For the first time, researchers at the University of Southern California have developed a method that rivals expert-level polysomnography using just a single-lead echocardiogram. The open-source software enables anyone with basic coding skills to create an affordable, DIY sleep-monitoring device.

“For years, researchers have sought simpler and cheaper ways to monitor sleep without the cumbersome equipment,” said the lead author, Adam Jones, who recently earned his PhD from USC. “Historically, poor performance, even under ideal circumstances, suggested that it was impossible, and that monitoring brain activity was essential. Our study demonstrates that this assumption is outdated.”

The model, which accurately identifies sleep stages at the highest level, also outperformed other models that don’t use EEG, as well as commercial sleep-monitoring devices, noted the researchers. “We set out to create a system that addresses the current methods’ limitations and meets the demand for greater accessibility and affordability in sleep analysis,” explained Jones.

The study, published in June 2024 in the journal Computers in Biology and Medicine, was co-authored by Laurent Itti, a computer science professor and Jones’ advisor, along with Bhavin R. Sheth, a USC alumnus and electrical engineer at the University of Houston, who has collaborated with Jones for many years.

Is the heart leading the way?

Sleep is a significant indicator of cognitive decline, which tends to become shorter and more disrupted as we age—a trend confirmed by past studies and the researchers’ neural network.
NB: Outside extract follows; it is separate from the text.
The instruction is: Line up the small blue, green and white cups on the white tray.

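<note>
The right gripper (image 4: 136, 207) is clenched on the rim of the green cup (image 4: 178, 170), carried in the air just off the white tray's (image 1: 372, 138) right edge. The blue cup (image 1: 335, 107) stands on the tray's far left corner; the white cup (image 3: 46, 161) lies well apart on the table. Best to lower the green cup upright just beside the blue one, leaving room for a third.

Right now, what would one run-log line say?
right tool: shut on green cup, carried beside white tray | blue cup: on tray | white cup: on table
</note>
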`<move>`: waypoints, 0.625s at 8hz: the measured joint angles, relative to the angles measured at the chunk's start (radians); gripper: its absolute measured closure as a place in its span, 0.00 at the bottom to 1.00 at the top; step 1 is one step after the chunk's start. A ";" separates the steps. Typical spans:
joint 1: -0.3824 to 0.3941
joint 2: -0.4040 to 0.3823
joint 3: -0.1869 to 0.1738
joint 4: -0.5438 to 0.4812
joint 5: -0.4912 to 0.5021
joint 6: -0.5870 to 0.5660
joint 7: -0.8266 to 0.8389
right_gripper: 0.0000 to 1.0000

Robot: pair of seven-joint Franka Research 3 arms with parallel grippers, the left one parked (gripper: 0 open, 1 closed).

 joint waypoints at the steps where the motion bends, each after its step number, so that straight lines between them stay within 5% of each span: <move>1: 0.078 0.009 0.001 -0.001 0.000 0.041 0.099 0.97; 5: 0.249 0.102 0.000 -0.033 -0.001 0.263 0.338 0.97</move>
Interestingly, this decline can begin earlier than anticipated. Research published in Neurology revealed that individuals experiencing more disrupted sleep in their 30s and 40s are more than twice as likely to face memory issues a decade later.

Additionally, ongoing poor sleep may contribute to the buildup of beta-amyloid plaques, a key indicator of Alzheimer’s disease.
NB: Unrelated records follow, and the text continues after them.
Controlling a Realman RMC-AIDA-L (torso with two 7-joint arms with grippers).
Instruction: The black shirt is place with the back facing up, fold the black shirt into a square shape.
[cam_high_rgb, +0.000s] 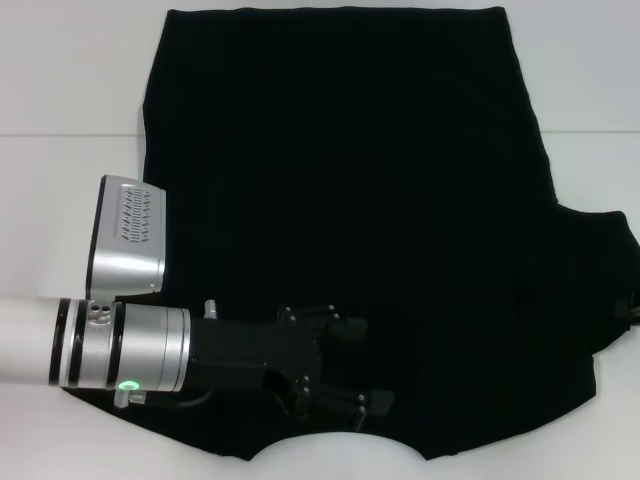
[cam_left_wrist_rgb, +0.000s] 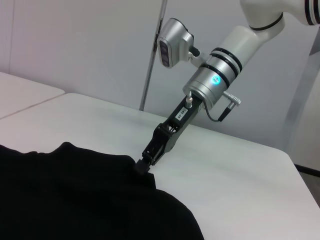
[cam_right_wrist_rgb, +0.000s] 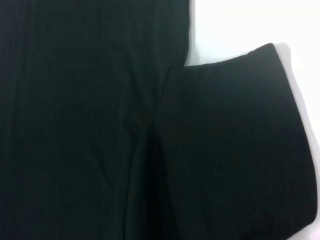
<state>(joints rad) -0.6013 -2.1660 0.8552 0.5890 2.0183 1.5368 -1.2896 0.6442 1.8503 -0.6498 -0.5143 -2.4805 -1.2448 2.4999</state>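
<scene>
The black shirt (cam_high_rgb: 350, 180) lies spread flat on the white table (cam_high_rgb: 60, 70), plain side up, collar end at the near edge. My left gripper (cam_high_rgb: 372, 368) reaches in from the left, low over the shirt's near part, with its fingers spread open and nothing between them. At the shirt's right sleeve (cam_right_wrist_rgb: 235, 140), my right gripper (cam_left_wrist_rgb: 142, 166) comes down at a slant. Its fingertips are together on the sleeve's edge, where the black shirt (cam_left_wrist_rgb: 75, 200) rises a little. In the head view only a sliver of the right gripper (cam_high_rgb: 632, 300) shows at the frame edge.
White tabletop (cam_left_wrist_rgb: 225, 165) shows past the sleeve and along the shirt's left side. A seam between two tables (cam_high_rgb: 70, 134) runs at the far left. A thin pole (cam_left_wrist_rgb: 152, 55) stands against the wall beyond the table.
</scene>
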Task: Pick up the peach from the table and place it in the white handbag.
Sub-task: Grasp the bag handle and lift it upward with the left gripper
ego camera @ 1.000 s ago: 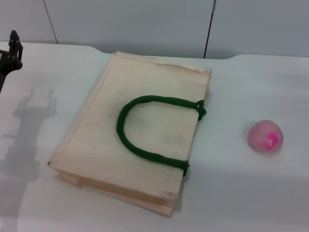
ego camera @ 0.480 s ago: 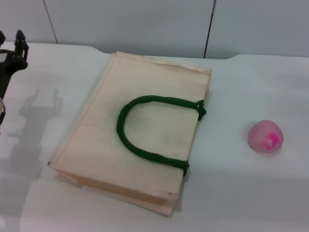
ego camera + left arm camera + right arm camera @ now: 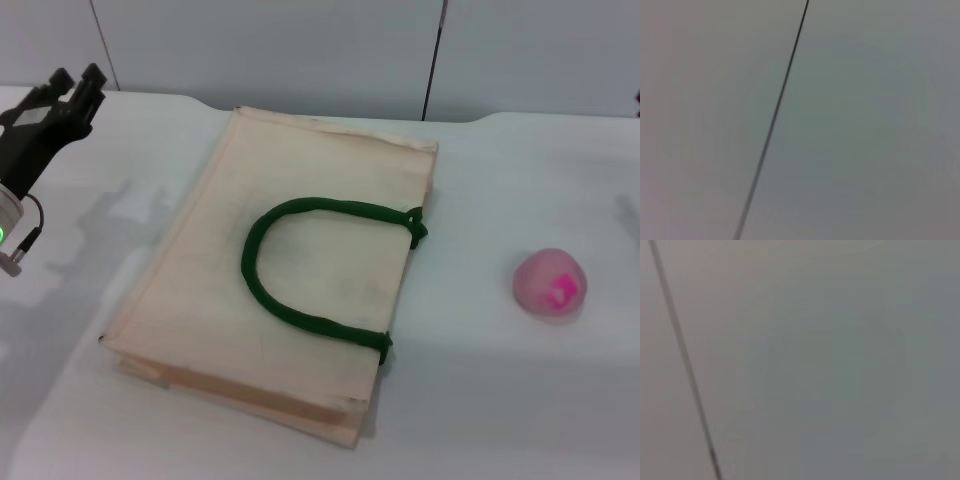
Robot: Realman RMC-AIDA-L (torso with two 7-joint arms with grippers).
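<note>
Left end effector now farther into head view at left edge, higher and closer to white handbag than 1 s ago; more of its arm showing, green light lit on wrist. Its shadow on worktop shifted toward bag's near-left side.

Right wrist view: plain pale grey surface fills whole frame. One thin dark line crosses it, slanted, running edge to edge near one side. Whether wall panel or something else, cannot tell. All blurred.
</note>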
“It’s a bit alarming,” admitted Jones, who previously belonged to the “sleep when I’m dead” mindset before diving into sleep research as a hobby in 2010. “That’s why I’m eager for these interventions to be implemented quickly and made accessible to everyone. This software could help uncover what happens during our nightly sleep.”

The researchers trained their model using a broad and diverse dataset comprising 4,000 recordings from subjects aged between 5 and 90, relying solely on heart data and a deep-learning neural network. Through extensive experimentation, they determined that their automated ECG-only system could evaluate sleep just as effectively as the traditional “gold standard” polysomnography. This model successfully distinguished all five sleep stages, including rapid eye movement (REM) sleep—crucial for memory retention and emotional balance—and non-REM sleep, particularly deep sleep, which is vital for physical and psychological rejuvenation.
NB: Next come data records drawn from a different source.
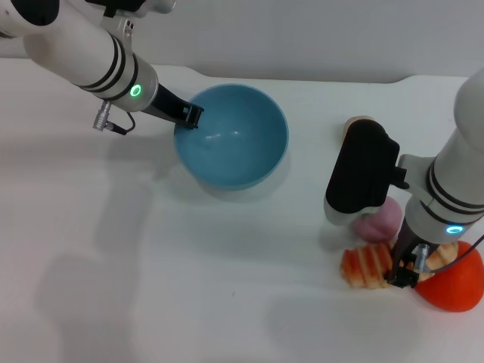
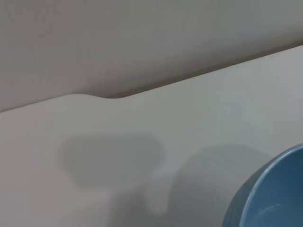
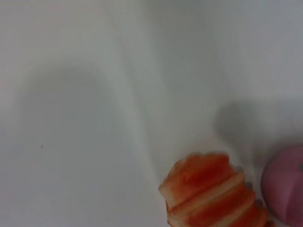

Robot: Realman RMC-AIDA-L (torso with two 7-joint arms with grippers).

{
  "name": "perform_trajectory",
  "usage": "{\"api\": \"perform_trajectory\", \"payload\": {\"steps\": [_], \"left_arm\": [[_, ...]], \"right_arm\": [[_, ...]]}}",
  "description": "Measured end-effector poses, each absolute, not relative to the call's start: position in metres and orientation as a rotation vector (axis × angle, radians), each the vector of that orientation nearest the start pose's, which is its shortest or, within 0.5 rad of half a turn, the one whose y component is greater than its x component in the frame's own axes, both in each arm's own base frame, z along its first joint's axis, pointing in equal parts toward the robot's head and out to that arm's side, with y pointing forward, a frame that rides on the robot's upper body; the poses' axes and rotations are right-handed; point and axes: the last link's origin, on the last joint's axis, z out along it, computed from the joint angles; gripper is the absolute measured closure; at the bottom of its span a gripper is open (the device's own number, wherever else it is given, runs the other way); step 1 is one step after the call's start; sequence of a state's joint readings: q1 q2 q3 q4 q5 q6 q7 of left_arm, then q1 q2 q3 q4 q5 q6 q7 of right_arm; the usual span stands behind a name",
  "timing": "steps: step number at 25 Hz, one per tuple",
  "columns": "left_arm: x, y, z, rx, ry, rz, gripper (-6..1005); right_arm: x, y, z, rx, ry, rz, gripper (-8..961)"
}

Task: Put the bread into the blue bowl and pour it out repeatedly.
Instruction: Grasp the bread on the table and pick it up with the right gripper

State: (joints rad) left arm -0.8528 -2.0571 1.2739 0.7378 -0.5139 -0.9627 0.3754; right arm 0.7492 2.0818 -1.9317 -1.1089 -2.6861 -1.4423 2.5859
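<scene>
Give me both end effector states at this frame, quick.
Left end effector: at the rim of the blue bowl; open or shut cannot be told.
Right end effector: down on the bread; grip cannot be told.

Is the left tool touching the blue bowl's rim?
Touching. In the head view the left tool sits right on the blue bowl at its rim, with no gap showing between them.
</scene>
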Motion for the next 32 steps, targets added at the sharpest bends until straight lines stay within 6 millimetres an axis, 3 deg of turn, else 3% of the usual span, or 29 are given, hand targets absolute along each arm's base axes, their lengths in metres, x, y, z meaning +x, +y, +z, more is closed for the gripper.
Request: {"api": "perform_trajectory", "payload": {"steps": [20, 32], "left_arm": [[-0.207, 0.440, -0.032, -2.210, -1.199, 0.215, 1000], [-0.206, 0.441, -0.031, -2.213, -1.193, 0.215, 999]], "right_arm": [[0.181, 0.328, -0.071, -2.660, 0.426, -1.101, 736], [0.178, 0.341, -0.041, -2.626, 0.614, -0.867, 802]]}}
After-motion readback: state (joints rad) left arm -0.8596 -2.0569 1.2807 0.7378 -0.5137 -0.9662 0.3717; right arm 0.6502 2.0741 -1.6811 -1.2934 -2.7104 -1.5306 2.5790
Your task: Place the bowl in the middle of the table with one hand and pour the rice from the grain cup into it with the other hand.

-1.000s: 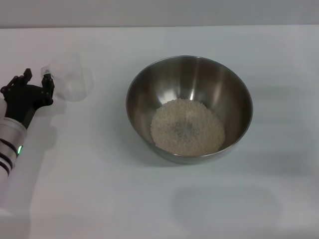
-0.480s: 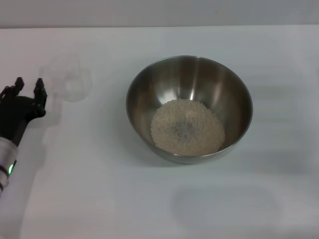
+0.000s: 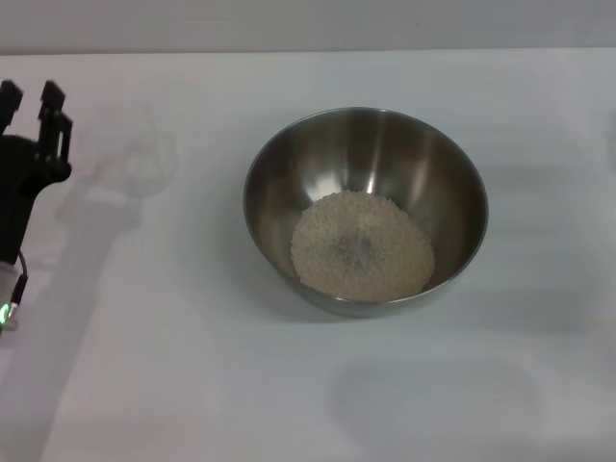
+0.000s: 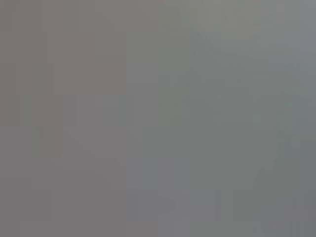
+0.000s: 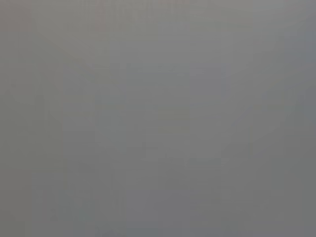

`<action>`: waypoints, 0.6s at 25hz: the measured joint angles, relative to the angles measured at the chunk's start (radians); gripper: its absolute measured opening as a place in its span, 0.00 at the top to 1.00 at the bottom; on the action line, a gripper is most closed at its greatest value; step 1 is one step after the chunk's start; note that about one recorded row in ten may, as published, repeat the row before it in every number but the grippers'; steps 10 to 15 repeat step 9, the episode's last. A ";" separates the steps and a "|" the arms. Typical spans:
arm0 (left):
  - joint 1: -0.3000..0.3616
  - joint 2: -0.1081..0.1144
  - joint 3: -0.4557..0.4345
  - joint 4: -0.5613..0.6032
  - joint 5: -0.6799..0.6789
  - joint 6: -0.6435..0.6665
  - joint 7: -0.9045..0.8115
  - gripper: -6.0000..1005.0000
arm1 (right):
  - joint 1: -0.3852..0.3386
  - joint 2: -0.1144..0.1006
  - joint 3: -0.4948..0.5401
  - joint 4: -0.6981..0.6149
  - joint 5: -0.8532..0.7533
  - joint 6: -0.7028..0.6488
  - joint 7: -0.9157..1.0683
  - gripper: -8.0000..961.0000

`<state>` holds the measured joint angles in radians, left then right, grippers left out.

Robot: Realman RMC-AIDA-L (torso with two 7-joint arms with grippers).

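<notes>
Left gripper: the left gripper (image 3: 29, 101) sits at the left edge of the head view, its 2 dark fingers parted with a clear gap and nothing between them.
Right gripper: not visible in any view; both wrist views show only flat grey.
Grain cup: the clear grain cup (image 3: 135, 159) stands on the desk (image 3: 192, 385) just to the right of the left gripper, apart from its fingers; it is faint against the white surface and looks empty.
Bowl: the stainless-steel mixing bowl (image 3: 366, 144) rests upright well to the right of the left gripper, about mid-desk.
Rice: the rice (image 3: 362, 245) lies as 1 pale mound in the bottom of the bowl.
Progress: judging by this layout, both parts appear done, bowl placed and rice poured, cup set down.
Left to do: probably only clearing the arm away.
</notes>
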<state>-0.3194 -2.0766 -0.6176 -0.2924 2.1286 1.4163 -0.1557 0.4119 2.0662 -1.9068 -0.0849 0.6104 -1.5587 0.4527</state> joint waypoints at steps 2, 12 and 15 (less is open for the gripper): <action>-0.014 0.000 -0.009 0.002 -0.003 -0.019 -0.005 0.56 | 0.003 0.003 -0.004 -0.002 -0.003 0.023 0.000 0.49; -0.023 0.001 -0.024 -0.005 -0.005 -0.032 -0.011 0.50 | 0.009 0.003 -0.015 0.000 -0.096 0.041 -0.008 0.49; -0.023 0.001 -0.024 -0.005 -0.005 -0.032 -0.011 0.50 | 0.009 0.003 -0.015 0.000 -0.096 0.041 -0.008 0.49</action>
This innovation not only simplifies a typically costly and complex procedure but also suggests a closer connection between the heart and the brain than previously known. It emphasizes the role of the autonomic nervous system, which connects the two organs.

“The bond between the heart and brain is complex and not entirely understood, and this research seeks to bridge that knowledge gap,” stated Jones. “There’s substantial evidence in our findings that the heart might actually be playing a leading role.”

This work could also enhance sleep studies in remote communities, providing insights into the purpose and origins of sleep.

In a follow-up study currently being compiled, Jones plans to delve deeper into what the network reveals through the ECG data. “I believe there is a wealth of information within the heart that remains unexplored,” he remarked.